Nevertheless, the level of semantic description of the content enabled by the use of media types is not enough to automate complex tasks involving the processing of web resources. Media types just provide HTTP agents with a reference to the semantics of the representation but it does not support a mechanism for describing these semantics. HTTP agents must have support in advance for the media type of the resource representation since it is impossible for agents to acquire support for an unknown type just from the media type declaration present in the HTTP “Content” header.

An additional problem is the rigidity of the media type standard to provide custom semantics for a specific resource. Private custom media type headers can be used for particular applications but their semantics cannot be automatically retrieved and processed by third party HTTP agents.

Different solutions to provide the semantics of the resource representation have been proposed. IETF RFC2068 (Fielding et al. 1997) of the HTTP protocol, superseded by IETF RFC2616, proposed the inclusion of a “Link” header (Conolly 1999) that could be used to link an associated resource to the resource representation being retrieved. This header has been used by different metadata retrieval proposals to associate metadata with a web resource. The use of an additional HTTP header has the advantage of not requiring the HTTP agent to retrieve the whole document in order to check and process the associated metadata. This can be accomplished with a single HEAD HTTP request that will retrieve the headers of the HTTP message. One major drawback of using the HTTP HEAD method is that it is not widely supported by server and client implementations of the HTTP protocol.

Using fixed, well known URIs where information about web resources in a domain could be retrieved, as proposed in IETF RFC5785 (Nottingham and Hammer-Lahav 2010), is another possible alternative for the association of metadata to resources that is being used in different metadata mechanisms.

WEBDAV extensions to the HTTP protocol introduced a different approach to the retrieval of metadata for a resource using an additional HTTP verb “PROPFIND” that make WEBDAV (Goland et al. 1999) enabled servers return all the metadata information associated with a resource.

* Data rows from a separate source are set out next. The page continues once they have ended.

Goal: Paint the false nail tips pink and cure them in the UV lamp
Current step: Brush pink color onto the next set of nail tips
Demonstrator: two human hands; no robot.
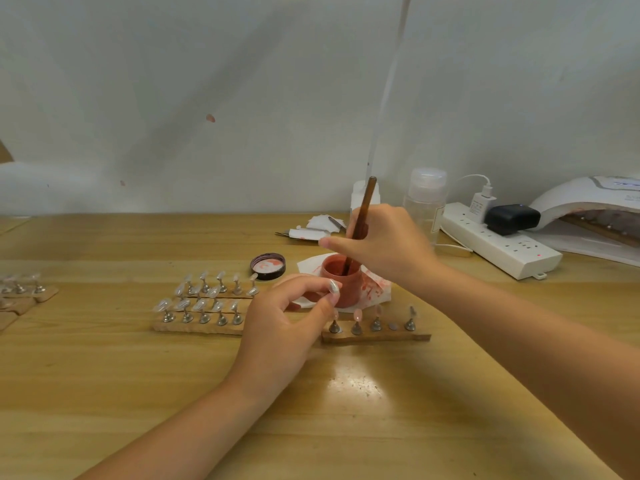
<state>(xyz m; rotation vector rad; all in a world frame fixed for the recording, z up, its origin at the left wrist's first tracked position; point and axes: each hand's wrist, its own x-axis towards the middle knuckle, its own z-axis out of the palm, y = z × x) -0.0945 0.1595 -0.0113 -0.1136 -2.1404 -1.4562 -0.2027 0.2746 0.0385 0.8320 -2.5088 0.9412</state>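
Nearest the camera, at lower centre, the left hand (277, 327) pinches a clear nail tip (333, 286) between thumb and fingertips. Just right, a wooden strip (375, 336) carries pink-painted tips. Above, the right hand (384, 244) grips a brush (362, 216) dipped in the pink pot (341, 280). At far right sits the UV lamp (588, 202).

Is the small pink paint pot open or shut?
Open: the small pink paint pot has a brush dipped inside, its round lid lying beside it.
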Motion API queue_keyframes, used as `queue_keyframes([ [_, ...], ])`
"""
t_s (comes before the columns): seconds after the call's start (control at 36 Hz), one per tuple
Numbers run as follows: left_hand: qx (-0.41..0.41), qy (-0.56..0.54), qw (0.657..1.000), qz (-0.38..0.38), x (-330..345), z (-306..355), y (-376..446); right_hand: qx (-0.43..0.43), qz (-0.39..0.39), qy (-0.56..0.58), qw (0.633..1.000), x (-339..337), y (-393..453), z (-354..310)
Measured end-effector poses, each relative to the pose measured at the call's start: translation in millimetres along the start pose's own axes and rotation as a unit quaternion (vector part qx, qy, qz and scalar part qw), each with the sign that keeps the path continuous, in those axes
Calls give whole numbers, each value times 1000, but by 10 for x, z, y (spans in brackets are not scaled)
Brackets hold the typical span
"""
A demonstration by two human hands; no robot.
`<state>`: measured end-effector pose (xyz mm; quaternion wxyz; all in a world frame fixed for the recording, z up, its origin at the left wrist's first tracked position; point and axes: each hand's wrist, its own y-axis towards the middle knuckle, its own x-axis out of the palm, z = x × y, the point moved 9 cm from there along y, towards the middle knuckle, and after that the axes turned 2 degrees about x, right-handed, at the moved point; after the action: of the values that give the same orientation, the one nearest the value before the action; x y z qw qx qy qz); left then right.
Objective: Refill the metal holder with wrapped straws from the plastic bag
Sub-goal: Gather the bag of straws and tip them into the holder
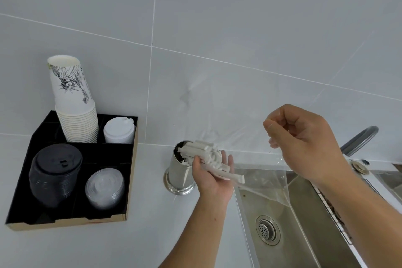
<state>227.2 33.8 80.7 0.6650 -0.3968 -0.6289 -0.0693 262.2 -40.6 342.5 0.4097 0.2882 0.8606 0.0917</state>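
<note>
A shiny metal holder point(178, 175) stands on the white counter, just left of the sink. My left hand point(212, 177) grips a bundle of white wrapped straws point(205, 154), tilted with their far ends over the holder's mouth. Some straws lie inside the holder. My right hand point(304, 143) is raised over the sink, fingers pinched on the clear plastic bag point(256, 115). The bag stretches thin and see-through from that hand down towards the straws.
A black cardboard tray point(130, 180) at the left holds stacked paper cups point(74, 102), white lids point(119, 130), black lids point(55, 172) and clear lids point(105, 187). A steel sink point(304, 213) with a drain point(267, 229) and a tap point(359, 140) lies at the right.
</note>
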Motion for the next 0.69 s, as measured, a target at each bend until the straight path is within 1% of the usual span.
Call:
queue_keyframes([
  [0.33, 9, -7, 1000, 11, -9, 58, 54, -10, -10, -2, 1000, -37, 57, -30],
  [0.58, 8, 4, 1000, -8, 18, 69, 56, -11, -13, -9, 1000, -83, 142, -33],
  [0.69, -2, 12, 1000, -11, -5, 38, 47, -2, -2, -5, 1000, -127, 200, -17],
])
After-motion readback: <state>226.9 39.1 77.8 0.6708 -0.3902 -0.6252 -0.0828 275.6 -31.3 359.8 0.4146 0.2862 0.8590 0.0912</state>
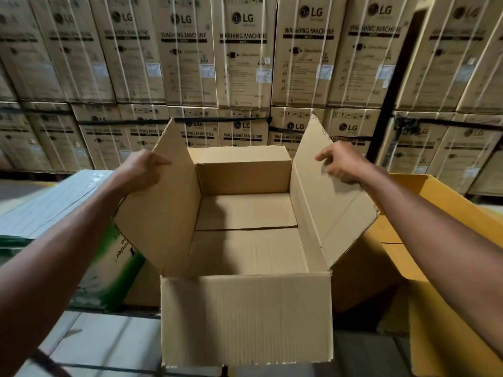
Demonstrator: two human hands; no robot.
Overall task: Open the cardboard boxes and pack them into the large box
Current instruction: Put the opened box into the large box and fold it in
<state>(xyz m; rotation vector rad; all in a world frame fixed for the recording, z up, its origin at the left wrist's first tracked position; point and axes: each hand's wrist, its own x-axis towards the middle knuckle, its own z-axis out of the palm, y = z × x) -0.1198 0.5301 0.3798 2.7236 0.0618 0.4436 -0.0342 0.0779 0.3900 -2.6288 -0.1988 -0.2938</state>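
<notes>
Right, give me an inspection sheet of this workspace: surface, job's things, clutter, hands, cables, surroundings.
Surface: pale wrapped cartons lie below the box; what it rests on is hidden.
Job's things: brown corrugated cardboard box, open and empty, all four flaps up or out; large yellow-brown cardboard box at right, open, its inside mostly hidden.
Clutter: green-and-white printed carton at left.
Hands: left hand grips the left flap; right hand touches the right flap, fingers curled loosely.
Cables: nothing seen; a dark strap crosses the cartons at lower left.
Surroundings: stacked brown washing-machine cartons, strapped, fill the background.
</notes>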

Nevertheless, none of these mechanisms offers a solution for all the possible use cases involving the retrieval of metadata. In these cases, the common approach is to embed metadata in the resource representation or link the metadata from the representation if the resource representation supports hyperlinking. This approach can be problematic because HTTP agents must retrieve the full representation and process it to retrieve the metadata.

Metadata as a Formal System

There are different proposals to expose the description of the semantics of a web resource. Some of them have been proposed by standards organizations like the W3C, others have originated in the industry and among practitioners. As a consequence, designers of RESTful APIs face many different, often overlapping, options when choosing a mechanism to add semantic metadata to the representation of the resources exposed in web services.Nevertheless, there are some important points that must be taken into consideration and that should be addressed by any description mechanism.

First, semantic metadata should be regarded as a set of formal assertions about the resource being described (Berners-Lee 1998). Metadata must conform to a formal logic system with its own semantics that impose a certain trade-off between expressivity and processing complexity. This is a mandatory requirement to build truly extensible mechanisms for semantic description.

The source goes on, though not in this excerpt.